By Staff | Jan 10, 2014

I’ve heard a few people say that Tuesday’s girls basketball game between Rugby and Bishop Ryan was embarrassing.

I was not in attendance because the outcome was a foregone conclusion, considering the No. 1-ranked Lions dwarf the Panthers in size. Instead, I took in a Rolette-Wolford game because we count many Comets fans in our readership.

Ryan won 91-34, mainly because they are that good and not because Rugby is bad. The Lions may have three first-team, all-state players, including a pair of 6-foot-2 juniors with serious college basketball potential. So embarrassing isn’t really fitting in this instance.

Frankly, the Panthers didn’t stand much of a chance. Unfortunately, a new emphasis on eliminating nearly all contact at the college and high school levels further diminishes a shorter team’s chances.

Officials have been instructed to call fouls when players hand-check. That means a foul is to be called any time a perimeter defender uses his or her hand to help keep an offensive player in front. Fouls also are to be called when a defender in the post uses his or her hands and arms to brace against an opponent backing closer to the hoop.

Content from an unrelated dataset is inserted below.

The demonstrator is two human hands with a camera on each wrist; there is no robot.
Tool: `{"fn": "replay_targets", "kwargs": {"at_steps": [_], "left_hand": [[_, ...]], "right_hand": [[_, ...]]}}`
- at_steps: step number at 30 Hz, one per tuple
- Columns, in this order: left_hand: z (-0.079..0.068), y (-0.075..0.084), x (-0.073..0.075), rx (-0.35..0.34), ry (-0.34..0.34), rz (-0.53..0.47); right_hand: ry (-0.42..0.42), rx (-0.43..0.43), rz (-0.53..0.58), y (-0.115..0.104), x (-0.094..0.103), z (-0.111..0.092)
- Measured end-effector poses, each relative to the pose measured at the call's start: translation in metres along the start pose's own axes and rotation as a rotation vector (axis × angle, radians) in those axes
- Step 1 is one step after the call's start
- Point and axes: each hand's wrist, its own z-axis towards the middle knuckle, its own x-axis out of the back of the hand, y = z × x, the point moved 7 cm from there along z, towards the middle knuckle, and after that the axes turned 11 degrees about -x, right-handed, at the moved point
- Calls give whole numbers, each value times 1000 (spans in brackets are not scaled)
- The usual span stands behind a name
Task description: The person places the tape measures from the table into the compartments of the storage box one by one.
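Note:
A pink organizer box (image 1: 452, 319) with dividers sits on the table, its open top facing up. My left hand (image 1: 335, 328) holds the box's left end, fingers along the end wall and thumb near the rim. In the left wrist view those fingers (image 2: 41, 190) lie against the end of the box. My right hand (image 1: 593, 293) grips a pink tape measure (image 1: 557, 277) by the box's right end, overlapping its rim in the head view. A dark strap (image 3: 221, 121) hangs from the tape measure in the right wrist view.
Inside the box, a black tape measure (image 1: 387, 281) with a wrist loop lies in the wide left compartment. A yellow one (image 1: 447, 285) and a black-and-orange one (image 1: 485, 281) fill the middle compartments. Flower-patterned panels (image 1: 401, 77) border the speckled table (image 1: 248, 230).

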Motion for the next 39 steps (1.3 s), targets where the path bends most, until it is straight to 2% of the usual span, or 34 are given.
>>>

This is the rule and it’s a shame. I share RHS girls coach Jen Brossart’s frustration with the rule. While basketball isn’t a contact sport like football, it is a sport that’s always had contact and for good reasons.

“We taught people to get physical in the post,” Brossart said. “We taught them to don’t get pushed around, push back a little bit and hold your ground and it’s hard to do that.”

If a smaller forward can’t put her hands on a talented offensive player there’s almost no point in playing man-to-man defense. Brossart played in the post and understands it from the point of views of players and coaches.

I was an undersized forward in high school and relied on physical play in order to not simply get bullied and give up bucket after bucket. The rule will force guards to do a better job of sliding their feet, but what about the forwards?

The rule is already leading to more foul calls and that especially hurts the female side of the sport, which sees fewer blocked shots. Coaches have instructed their players for years to be physical without being dirty. Now, height and weight advantages make it far too easy for the offensive players. Teams with size are loving the new emphasis, but programs go through cycles and every school has years with shorter squads.

Basketball is a great American sport that’s being watered down. Hopefully, more coaches speak out and ensure that the defensive part of the game isn’t lost for good.

There’s a chance the National Federation of State High School Associations will take another look at the end of the season. Unfortunately, it probably won’t be changed any time soon. For now, we’ll have to enjoy a lesser brand of basketball.